The incidence of serious adverse events in our study was 0.35% (n = 2). One patient had endophthalmitis related to ranibizumab injection, and the other had a stroke. Both patients were in the high-intensity group.

Discussion

Management of nAMD in the context of real-life practice is different from clinical studies. The diagnosis in general practice is more likely to use clinical findings together with noninvasive investigations such as OCT. In our study, FFA and ICGA were performed in only 40% of patients at baseline, while OCT imaging was performed in > 80% of patients. The advance in imaging technology helps to understand the pathophysiology of nAMD and PCV distinctly. Noninvasive imaging techniques such as OCT are practical and suitable for use in clinical practice. The characteristics in OCT images are specific and help in the diagnosis of nAMD [12]. In the real world, when elderly patients with multiple drusen in the macula and OCT revealed signs of exudations accompanied by RPE elevation or disruption, the diagnosis of nAMD is highly suggested. Anti-VEGF therapy can be initiated while using OCT for monitoring treatment response with no need to perform angiography. Recently, the Asia-Pacific Ocular Imaging Society proposed practical diagnostic criteria using findings on spectral-domain OCT, i.e., sub-RPE ring-like lesion, sharp peaked PED, and en face OCT complex RPE elevation, for diagnosis of PCV with high accuracy [13].
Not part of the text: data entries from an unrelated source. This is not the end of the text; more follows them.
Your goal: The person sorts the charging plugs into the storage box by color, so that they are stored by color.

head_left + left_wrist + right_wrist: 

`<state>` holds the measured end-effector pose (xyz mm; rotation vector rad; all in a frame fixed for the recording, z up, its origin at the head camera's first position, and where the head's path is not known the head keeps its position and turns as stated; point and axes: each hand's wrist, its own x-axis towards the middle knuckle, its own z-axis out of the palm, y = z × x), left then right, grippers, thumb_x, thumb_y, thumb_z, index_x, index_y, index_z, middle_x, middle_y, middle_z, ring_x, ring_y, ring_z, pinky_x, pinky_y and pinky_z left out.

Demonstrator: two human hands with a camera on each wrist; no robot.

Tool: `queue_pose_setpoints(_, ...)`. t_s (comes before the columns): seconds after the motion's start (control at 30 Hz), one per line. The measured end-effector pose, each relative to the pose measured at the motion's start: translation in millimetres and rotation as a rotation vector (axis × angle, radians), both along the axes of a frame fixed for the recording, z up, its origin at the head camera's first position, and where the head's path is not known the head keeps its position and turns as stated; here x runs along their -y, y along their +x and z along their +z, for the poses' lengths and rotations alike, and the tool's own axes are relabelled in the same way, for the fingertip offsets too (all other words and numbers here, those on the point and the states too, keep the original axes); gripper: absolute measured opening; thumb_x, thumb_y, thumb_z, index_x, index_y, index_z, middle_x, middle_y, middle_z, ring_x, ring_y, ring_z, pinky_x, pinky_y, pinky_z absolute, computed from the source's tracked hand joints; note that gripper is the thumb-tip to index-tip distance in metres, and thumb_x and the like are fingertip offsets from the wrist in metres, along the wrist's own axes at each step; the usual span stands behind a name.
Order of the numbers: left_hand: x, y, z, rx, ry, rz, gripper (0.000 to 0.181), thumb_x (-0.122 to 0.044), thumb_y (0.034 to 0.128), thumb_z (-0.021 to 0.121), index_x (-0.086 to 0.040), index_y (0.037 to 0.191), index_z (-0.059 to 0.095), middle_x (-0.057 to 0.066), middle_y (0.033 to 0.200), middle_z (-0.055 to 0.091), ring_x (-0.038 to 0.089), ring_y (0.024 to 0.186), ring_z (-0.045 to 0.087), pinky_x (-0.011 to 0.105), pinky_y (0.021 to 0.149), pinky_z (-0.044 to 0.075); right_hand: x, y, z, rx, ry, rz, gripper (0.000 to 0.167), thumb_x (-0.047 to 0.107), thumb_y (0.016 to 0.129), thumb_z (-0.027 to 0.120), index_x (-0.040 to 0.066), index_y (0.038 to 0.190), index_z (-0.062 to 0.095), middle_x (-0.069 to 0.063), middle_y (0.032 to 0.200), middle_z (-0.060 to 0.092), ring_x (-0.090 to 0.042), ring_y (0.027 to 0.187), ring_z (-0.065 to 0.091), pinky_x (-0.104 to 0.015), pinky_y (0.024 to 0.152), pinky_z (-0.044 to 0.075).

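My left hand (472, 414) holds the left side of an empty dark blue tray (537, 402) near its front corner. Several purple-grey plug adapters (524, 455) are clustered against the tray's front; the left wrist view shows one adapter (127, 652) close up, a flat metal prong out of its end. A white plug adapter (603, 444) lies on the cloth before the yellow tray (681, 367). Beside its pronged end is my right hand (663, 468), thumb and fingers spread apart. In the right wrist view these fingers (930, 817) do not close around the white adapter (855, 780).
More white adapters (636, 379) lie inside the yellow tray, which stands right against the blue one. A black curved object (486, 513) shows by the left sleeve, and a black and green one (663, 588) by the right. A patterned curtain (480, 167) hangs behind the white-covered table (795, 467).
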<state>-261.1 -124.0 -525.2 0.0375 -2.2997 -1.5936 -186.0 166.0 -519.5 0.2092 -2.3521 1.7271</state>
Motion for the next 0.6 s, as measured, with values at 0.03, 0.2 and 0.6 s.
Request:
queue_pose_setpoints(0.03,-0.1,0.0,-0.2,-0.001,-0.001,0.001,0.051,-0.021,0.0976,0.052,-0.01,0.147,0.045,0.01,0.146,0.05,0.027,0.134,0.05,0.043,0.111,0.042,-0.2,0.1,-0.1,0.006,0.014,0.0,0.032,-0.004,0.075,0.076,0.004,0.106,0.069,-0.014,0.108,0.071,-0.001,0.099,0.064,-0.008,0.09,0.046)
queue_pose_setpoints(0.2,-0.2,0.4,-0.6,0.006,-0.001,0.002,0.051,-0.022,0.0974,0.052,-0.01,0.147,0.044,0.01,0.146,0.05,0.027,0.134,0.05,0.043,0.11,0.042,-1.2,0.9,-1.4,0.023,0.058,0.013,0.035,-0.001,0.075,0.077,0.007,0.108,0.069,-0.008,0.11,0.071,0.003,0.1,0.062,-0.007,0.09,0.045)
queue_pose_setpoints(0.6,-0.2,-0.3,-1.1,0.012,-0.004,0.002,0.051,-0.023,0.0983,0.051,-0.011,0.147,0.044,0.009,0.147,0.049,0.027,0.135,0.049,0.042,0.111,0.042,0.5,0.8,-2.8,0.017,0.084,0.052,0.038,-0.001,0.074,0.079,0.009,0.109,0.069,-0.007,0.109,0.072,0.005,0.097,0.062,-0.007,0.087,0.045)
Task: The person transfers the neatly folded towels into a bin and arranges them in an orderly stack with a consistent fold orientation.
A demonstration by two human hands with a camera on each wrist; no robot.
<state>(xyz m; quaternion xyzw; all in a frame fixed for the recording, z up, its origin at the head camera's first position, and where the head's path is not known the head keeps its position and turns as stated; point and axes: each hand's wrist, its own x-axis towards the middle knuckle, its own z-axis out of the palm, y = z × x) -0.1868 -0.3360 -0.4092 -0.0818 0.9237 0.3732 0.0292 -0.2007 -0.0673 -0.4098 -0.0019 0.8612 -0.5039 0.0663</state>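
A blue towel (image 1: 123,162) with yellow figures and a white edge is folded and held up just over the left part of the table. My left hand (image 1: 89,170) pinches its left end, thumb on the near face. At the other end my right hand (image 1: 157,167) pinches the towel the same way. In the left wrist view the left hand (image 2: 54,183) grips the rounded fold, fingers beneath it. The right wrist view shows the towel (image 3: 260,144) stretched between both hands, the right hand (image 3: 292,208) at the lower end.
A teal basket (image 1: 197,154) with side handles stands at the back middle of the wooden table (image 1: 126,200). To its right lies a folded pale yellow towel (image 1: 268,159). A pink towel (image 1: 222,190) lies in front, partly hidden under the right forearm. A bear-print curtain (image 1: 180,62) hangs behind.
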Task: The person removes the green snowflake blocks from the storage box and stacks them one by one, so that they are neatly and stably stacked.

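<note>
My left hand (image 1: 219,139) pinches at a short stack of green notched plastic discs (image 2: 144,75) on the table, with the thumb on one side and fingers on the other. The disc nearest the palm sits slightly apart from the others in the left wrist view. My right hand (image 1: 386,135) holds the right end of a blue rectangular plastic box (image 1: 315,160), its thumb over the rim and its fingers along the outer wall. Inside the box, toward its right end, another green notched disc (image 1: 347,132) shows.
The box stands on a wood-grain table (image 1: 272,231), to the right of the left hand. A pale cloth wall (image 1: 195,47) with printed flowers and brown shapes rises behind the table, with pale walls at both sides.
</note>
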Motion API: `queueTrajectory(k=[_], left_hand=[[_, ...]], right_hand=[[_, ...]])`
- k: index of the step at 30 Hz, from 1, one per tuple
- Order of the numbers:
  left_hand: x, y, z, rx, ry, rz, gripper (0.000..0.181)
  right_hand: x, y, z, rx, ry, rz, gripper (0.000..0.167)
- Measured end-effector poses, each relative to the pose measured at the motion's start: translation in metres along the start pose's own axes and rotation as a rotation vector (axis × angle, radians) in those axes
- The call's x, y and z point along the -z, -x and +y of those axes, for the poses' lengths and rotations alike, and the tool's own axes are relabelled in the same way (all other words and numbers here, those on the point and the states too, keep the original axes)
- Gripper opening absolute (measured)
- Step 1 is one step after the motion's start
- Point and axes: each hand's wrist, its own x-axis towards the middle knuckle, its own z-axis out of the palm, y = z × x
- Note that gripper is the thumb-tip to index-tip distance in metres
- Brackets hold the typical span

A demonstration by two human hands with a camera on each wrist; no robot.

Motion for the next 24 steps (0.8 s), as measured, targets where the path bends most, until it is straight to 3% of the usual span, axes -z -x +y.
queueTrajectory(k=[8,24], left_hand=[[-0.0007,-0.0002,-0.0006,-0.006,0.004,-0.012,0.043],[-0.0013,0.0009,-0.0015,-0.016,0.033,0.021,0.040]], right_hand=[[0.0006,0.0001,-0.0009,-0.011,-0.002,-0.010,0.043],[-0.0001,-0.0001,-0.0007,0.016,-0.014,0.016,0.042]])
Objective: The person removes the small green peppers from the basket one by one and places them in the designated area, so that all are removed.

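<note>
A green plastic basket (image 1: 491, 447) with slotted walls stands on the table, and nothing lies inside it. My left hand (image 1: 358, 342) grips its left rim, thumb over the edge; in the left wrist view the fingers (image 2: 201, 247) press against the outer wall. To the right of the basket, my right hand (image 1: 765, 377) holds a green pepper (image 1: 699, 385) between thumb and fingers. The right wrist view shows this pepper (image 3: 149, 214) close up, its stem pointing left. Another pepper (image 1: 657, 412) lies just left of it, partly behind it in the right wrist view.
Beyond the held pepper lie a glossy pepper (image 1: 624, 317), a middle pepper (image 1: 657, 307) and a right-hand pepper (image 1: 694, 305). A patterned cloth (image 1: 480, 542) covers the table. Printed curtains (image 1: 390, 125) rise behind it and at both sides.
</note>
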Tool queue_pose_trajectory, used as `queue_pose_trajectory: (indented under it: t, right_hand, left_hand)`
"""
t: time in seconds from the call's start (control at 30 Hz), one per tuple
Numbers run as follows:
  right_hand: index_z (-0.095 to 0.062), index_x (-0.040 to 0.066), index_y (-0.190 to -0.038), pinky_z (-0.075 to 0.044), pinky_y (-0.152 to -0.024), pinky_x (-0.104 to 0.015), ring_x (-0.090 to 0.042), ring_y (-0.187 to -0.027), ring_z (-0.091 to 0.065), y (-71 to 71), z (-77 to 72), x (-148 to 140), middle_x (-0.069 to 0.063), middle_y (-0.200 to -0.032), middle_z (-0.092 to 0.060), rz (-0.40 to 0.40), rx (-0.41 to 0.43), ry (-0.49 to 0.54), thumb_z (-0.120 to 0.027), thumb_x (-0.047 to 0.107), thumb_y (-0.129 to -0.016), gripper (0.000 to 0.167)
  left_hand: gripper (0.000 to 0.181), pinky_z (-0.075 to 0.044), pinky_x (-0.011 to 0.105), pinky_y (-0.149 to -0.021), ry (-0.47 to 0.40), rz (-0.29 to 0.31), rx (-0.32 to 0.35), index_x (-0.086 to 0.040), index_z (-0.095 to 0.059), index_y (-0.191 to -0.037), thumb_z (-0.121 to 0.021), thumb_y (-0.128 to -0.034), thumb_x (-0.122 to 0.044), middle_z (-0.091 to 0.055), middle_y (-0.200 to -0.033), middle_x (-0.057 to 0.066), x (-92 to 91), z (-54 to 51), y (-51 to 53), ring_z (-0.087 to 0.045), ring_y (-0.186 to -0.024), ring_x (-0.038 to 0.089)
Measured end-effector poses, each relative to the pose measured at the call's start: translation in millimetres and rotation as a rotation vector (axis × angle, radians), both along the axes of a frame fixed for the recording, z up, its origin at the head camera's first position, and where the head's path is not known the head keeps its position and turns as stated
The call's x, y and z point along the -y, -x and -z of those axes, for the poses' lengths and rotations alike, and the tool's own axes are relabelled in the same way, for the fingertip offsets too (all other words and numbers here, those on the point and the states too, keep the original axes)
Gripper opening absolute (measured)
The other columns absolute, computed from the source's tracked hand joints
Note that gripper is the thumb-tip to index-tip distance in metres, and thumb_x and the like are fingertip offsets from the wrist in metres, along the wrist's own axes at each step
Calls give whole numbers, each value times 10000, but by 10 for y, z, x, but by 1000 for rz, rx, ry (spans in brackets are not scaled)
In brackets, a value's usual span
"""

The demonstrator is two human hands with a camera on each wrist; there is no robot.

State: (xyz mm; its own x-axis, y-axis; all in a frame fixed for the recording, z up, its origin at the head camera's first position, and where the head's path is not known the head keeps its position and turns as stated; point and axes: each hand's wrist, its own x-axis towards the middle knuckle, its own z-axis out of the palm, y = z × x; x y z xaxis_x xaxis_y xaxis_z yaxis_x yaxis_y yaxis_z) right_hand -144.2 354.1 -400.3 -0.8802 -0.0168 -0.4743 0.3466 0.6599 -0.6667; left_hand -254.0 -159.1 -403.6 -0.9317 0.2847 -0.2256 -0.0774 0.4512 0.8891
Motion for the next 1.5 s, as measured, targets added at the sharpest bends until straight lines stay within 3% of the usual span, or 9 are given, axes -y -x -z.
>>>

Visual outcomes of nAMD patients have been improved after the introduction of anti-VEGF treatments in the early 2000s. Anti-VEGF therapies have become a first-line treatment for treating and stabilizing nAMD as recommended in universal practice guidelines [14,15,16,17]. The drawbacks of anti-VEGF therapy include the necessity of repeated injections and regular long-term monitoring to maintain visual acuity. However, the outcomes from real-world studies compared with those from clinical trials, are still different based on the impact of undertreatment [18, 19].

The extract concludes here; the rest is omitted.